FIG. 3E shows the array substrate in a fifth mask process. In FIG. 3E, a pixel electrode 76 is formed at each pixel region P on the passivation layer 72 by depositing a transparent conductive material substantially on an entire surface of the substrate 50 including the passivation layer 72 and then patterning it. The transparent conductive material is selected from a transparent conductive metallic group including indium tin oxide (ITO) and indium zinc oxide (IZO). The pixel electrode 76 is connected to the drain electrode 68 through the drain contact hole 64. The pixel electrode 76 includes parts spaced apart from and alternating with the portions of the common electrode 58.

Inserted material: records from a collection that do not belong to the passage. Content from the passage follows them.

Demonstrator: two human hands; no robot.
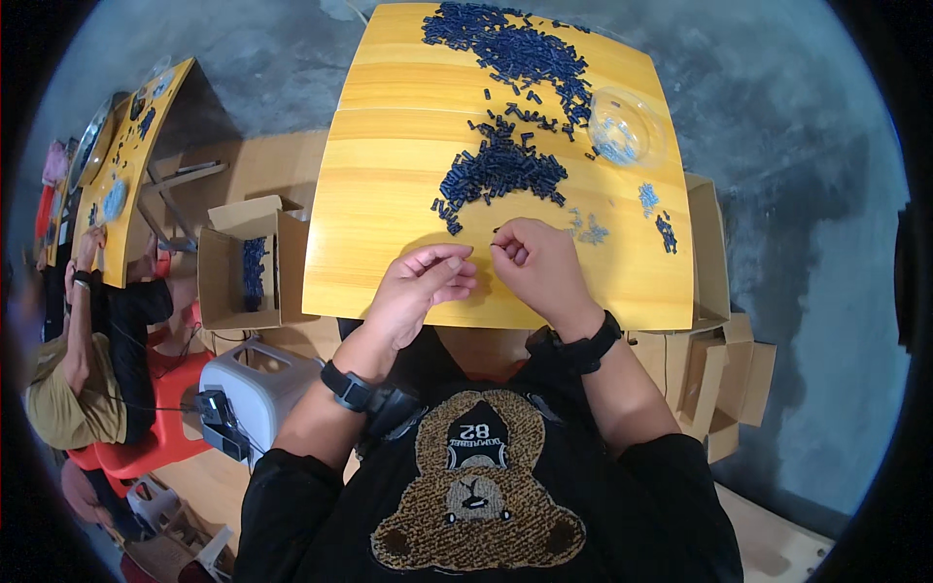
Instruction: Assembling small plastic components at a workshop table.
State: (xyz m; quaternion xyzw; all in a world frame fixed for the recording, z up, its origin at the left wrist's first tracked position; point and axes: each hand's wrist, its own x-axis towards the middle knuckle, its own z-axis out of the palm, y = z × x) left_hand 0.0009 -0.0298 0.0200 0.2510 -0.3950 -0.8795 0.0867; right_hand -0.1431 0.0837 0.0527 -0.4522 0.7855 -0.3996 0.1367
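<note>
Dark pieces point every way

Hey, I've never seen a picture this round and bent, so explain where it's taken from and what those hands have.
There's no machine here, just a person's bare left hand and right hand. This single picture comes from a wide fisheye camera on that person's head, looking down, so straight edges bend toward the rim. The hands are over the near part of a yellow wood-grain table. Beyond them lie two heaps of small, dark blue, tube-shaped pieces. To the right, a clear round bowl holds tiny pale blue bits; more lie loose nearby. Both hands' fingers are curled, but anything in their grip is too small to tell.
</note>
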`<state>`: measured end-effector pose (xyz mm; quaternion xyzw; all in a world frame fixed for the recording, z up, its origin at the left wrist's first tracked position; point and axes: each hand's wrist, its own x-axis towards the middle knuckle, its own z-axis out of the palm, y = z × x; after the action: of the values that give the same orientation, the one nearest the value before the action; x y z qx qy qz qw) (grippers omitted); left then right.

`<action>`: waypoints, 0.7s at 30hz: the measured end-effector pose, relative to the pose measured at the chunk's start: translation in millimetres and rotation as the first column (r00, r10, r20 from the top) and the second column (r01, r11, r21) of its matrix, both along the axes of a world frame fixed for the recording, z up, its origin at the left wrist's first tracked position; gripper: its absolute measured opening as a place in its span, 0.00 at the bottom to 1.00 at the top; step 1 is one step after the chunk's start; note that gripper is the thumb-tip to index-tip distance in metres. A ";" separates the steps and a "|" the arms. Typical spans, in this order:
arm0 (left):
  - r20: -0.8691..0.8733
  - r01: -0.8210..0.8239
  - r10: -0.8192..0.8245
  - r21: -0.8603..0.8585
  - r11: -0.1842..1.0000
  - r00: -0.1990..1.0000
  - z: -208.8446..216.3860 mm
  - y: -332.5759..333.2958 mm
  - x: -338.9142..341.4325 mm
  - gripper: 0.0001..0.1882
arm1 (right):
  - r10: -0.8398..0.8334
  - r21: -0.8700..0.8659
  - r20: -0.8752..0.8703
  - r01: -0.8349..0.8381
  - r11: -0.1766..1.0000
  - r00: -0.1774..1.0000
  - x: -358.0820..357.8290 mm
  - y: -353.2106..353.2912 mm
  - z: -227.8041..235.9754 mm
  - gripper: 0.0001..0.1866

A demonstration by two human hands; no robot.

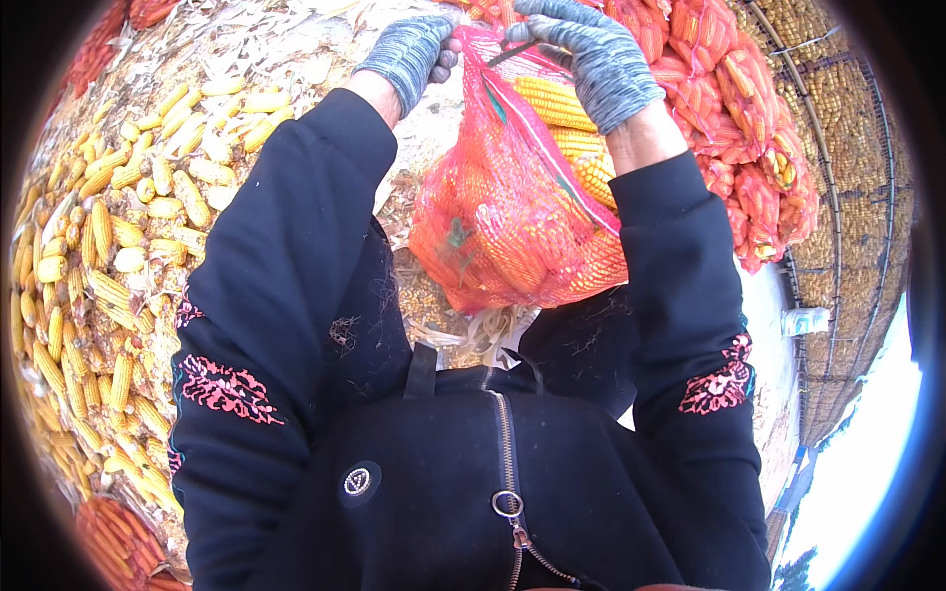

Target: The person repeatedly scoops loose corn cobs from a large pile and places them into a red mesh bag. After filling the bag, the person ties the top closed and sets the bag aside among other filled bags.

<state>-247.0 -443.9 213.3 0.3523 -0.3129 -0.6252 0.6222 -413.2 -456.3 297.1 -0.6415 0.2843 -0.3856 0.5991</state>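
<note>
Between my knees stands a red mesh bag (493, 236) filled with corn cobs, its mouth at the far side. Yellow corn cobs (581, 148) show uncovered through a gap along its right side. My left hand (409, 61), in a grey-blue knit glove, has its fingers closed on the mesh at the bag's mouth. My right hand (601, 61), gloved alike, is closed around a thin dark tie (512, 51) at the top of the bag. Its fingertips are partly hidden behind the hand.
Loose corn cobs (128, 246) lie heaped on the left, with dry husks (276, 59) beyond them. Filled red mesh bags (729, 108) are piled at the far right, beside a curved wire-mesh corn crib (857, 177). Another filled bag (118, 542) sits at the lower left.
</note>
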 end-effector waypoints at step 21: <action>0.593 0.214 0.116 -0.456 0.864 0.797 24.7 43.1 -21.6 0.20 | -0.315 -0.131 -0.055 0.306 0.943 0.947 -8.5 3.8 19.7 0.08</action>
<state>-268.6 -400.7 238.0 0.3497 -0.6545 -0.3937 0.5426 -421.7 -452.6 316.8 -0.6378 0.3802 -0.4675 0.4797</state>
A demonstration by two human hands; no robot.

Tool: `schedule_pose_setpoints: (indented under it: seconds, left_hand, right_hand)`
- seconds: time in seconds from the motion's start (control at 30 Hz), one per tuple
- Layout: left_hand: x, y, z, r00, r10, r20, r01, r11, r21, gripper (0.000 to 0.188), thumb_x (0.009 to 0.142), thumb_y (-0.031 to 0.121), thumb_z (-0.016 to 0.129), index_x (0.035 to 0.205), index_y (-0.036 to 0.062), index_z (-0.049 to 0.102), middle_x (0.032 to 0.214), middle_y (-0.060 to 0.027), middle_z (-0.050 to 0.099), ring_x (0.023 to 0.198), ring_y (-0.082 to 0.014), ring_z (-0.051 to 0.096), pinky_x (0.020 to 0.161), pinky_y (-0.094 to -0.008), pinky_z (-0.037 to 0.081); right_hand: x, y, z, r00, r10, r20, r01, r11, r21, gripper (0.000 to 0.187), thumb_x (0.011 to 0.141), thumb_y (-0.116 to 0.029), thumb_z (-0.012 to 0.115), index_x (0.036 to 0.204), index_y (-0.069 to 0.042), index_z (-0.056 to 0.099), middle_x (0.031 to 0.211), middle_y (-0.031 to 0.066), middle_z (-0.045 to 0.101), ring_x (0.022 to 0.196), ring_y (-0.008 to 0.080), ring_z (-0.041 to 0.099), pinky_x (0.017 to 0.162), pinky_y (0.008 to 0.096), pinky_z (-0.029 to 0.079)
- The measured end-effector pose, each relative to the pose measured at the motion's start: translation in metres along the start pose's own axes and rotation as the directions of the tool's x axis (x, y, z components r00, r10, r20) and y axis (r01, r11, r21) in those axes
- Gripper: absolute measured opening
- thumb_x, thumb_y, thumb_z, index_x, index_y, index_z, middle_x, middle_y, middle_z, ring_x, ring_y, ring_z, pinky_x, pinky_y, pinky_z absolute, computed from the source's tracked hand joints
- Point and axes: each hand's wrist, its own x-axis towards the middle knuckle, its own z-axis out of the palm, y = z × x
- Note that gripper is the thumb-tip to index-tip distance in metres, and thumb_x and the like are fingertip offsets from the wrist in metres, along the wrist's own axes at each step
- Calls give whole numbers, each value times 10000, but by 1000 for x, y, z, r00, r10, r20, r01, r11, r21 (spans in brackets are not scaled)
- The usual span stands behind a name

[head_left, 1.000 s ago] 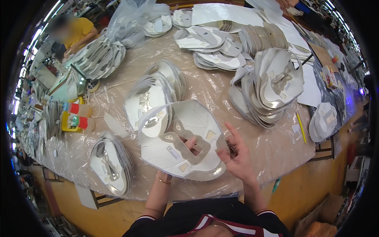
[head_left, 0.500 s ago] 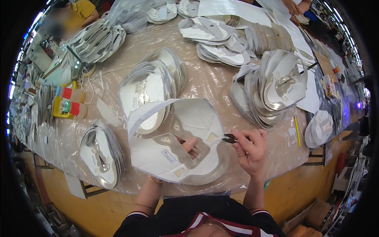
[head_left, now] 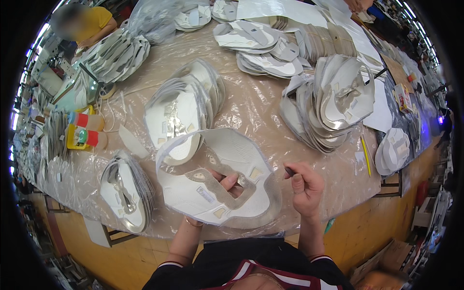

The array substrate including the transparent pixel electrode 76 may be manufactured using the above-mentioned 5 mask processes. However, various trials still have been made to further improve the brightness of the LCD device. To do this, a transparent common electrode has been proposed.
FIG. 4 is a cross-sectional view of another array substrate for an IPS mode LCD device according to the related art. In FIG. 4, switching regions S and pixel regions P are defined on a substrate 50. Each pixel region P includes one switching region S. A thin film transistor T is formed in the switching region S. The thin film transistor T includes a gate electrode 54, a gate insulating layer 60, an active layer 62, an ohmic contact layer 64, a source electrode 66, and a drain electrode 68. A data line 70 is disposed between adjacent pixel regions P. The data line 70 is formed of the same material and on the same layer as the source and drain electrodes 66 and 68.
Although not shown in the figure, gate lines and a common line between adjacent gate lines are formed on the substrate 50 and cross the data line 70.
A passivation layer 72 covers the thin film transistor T and the data line 70. A pixel electrode 76 and a common electrode 78 are formed in each pixel region P on the passivation layer 72. The pixel electrode 76 contacts the drain electrode 68, and the common electrode 78 contacts the common line (not shown).
The pixel electrode 76 and the common electrode 78 are formed of a transparent conductive material. Liquid crystal molecules over edge areas E of each part of the pixel electrode 76 and each portion of the common electrode 78 are affected by an electric field induced between the pixel and common electrodes 76 and 78. The edge areas E are utilized as the aperture area.
Since the pixel electrode and the common electrode are transparent, an IPS mode LCD device including the array substrate of FIG. 4 has a more improved brightness than that of the array substrate of FIG. 2. The array substrate of FIG. 4 may be manufactured using 5 mask processes in the same way as the array substrate of FIG. 2.
However, central areas C of each part of the pixel electrode 76 and each portion of the common electrode 78 cannot be utilized as the aperture area. There may be a leakage of light in the central areas C. When the device shows black, the leakage of light may cause a disclination line. This decreases the contrast ratio of the device.